__Work to be completed__. What you return must match the data below exactly, minus any pictures.

*** Supplied information Section Begins ***

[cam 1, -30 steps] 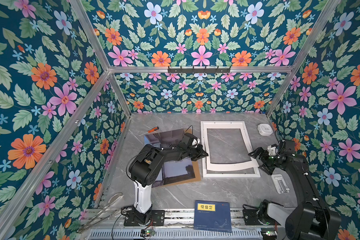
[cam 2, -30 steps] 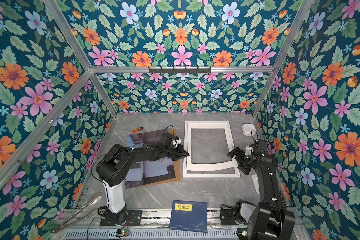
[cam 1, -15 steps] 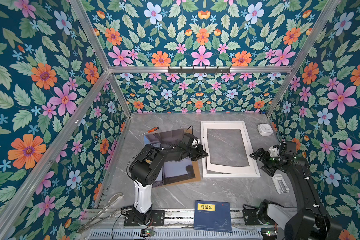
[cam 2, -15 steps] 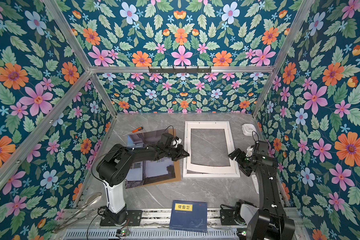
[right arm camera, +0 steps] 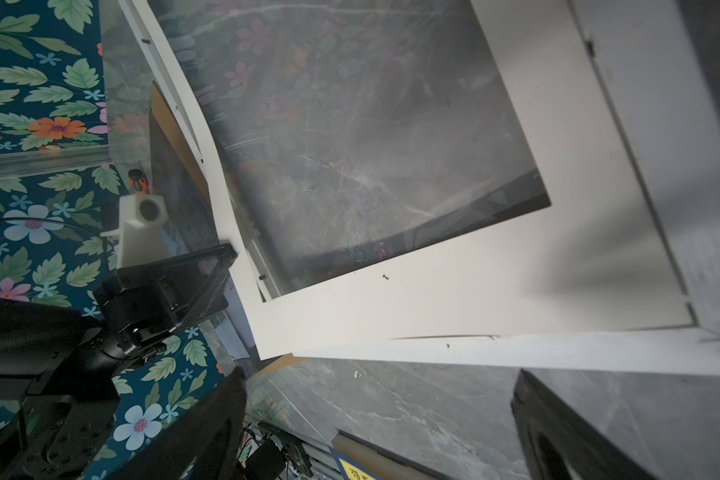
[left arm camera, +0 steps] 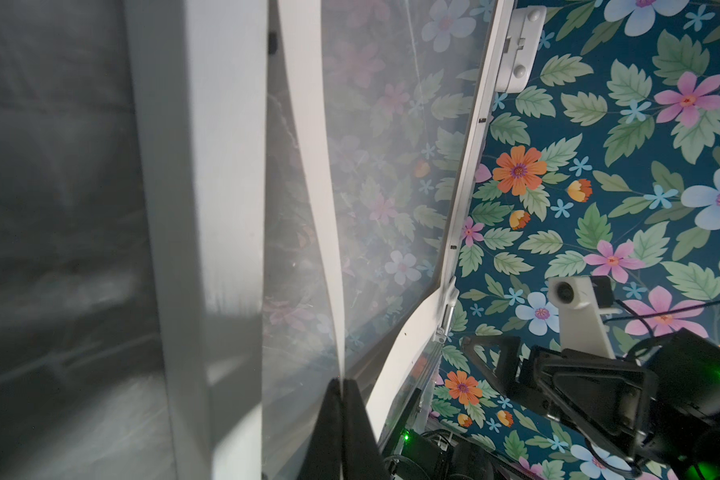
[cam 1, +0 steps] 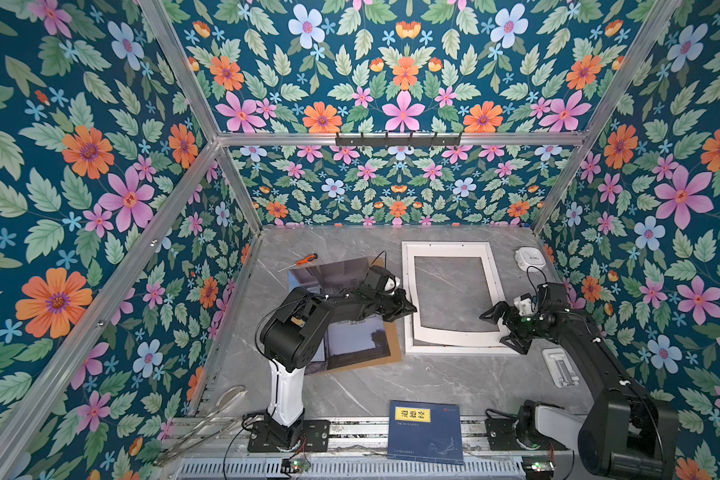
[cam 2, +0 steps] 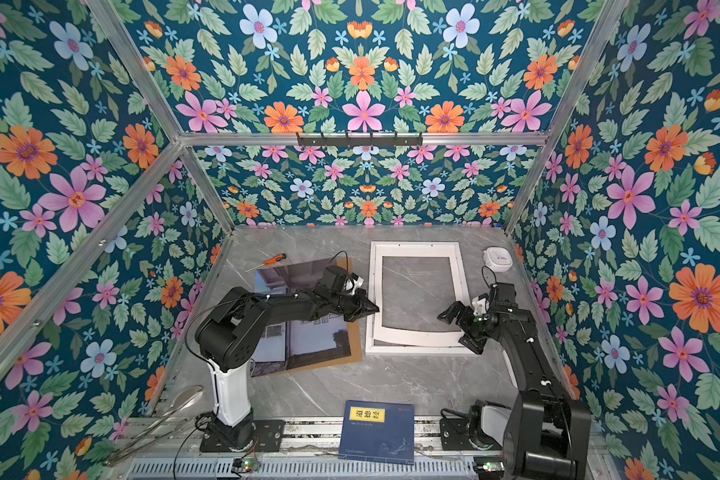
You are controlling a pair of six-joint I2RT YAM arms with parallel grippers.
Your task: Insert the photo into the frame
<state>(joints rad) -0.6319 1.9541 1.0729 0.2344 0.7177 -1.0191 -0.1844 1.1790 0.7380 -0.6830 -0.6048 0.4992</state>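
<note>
On the cover of the dark blue book (cam 1: 427, 436), at the near edge of the bench (cam 1: 371, 386), a yellow label (cam 1: 412, 414) is carried. Three black Chinese characters, apparently 道德经, are printed on it. The smaller print cannot be read.

L hand (cam 2: 370, 309) pinching card mat (cam 2: 416, 337) inside frame (cam 2: 412, 350); R hand (cam 2: 460, 330) jaws wide at mat's near-right corner. Photo (cam 2: 312, 340) on brown board (cam 2: 354, 340), left of frame.
</note>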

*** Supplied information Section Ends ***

__Written response__.
[cam 1, -30 steps] 
[cam 2, -30 steps] 
[cam 1, -15 steps] 
[cam 2, -15 steps] 
[right arm camera, +0 steps] 
[left arm camera, +0 steps] 
[cam 1, +0 steps] 
[cam 2, +0 steps] 
You are controlling a pair of six-joint I2RT YAM arms with parallel grippers.
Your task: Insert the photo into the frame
<state>(joints rad) -0.6319 1.9541 1.0729 0.2344 0.7177 -1.0191 -0.1844 1.1790 0.7380 -0.6830 -0.6048 0.4992</state>
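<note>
On the cover of the dark blue book (cam 1: 427, 436), at the near edge of the bench (cam 1: 371, 386), a yellow label (cam 1: 412, 414) is carried. Three black Chinese characters, apparently 道德经, are printed on it. The smaller print cannot be read.

L hand (cam 2: 370, 309) pinching card mat (cam 2: 416, 337) inside frame (cam 2: 412, 350); R hand (cam 2: 460, 330) jaws wide at mat's near-right corner. Photo (cam 2: 312, 340) on brown board (cam 2: 354, 340), left of frame.
</note>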

For this exercise, nothing more is required.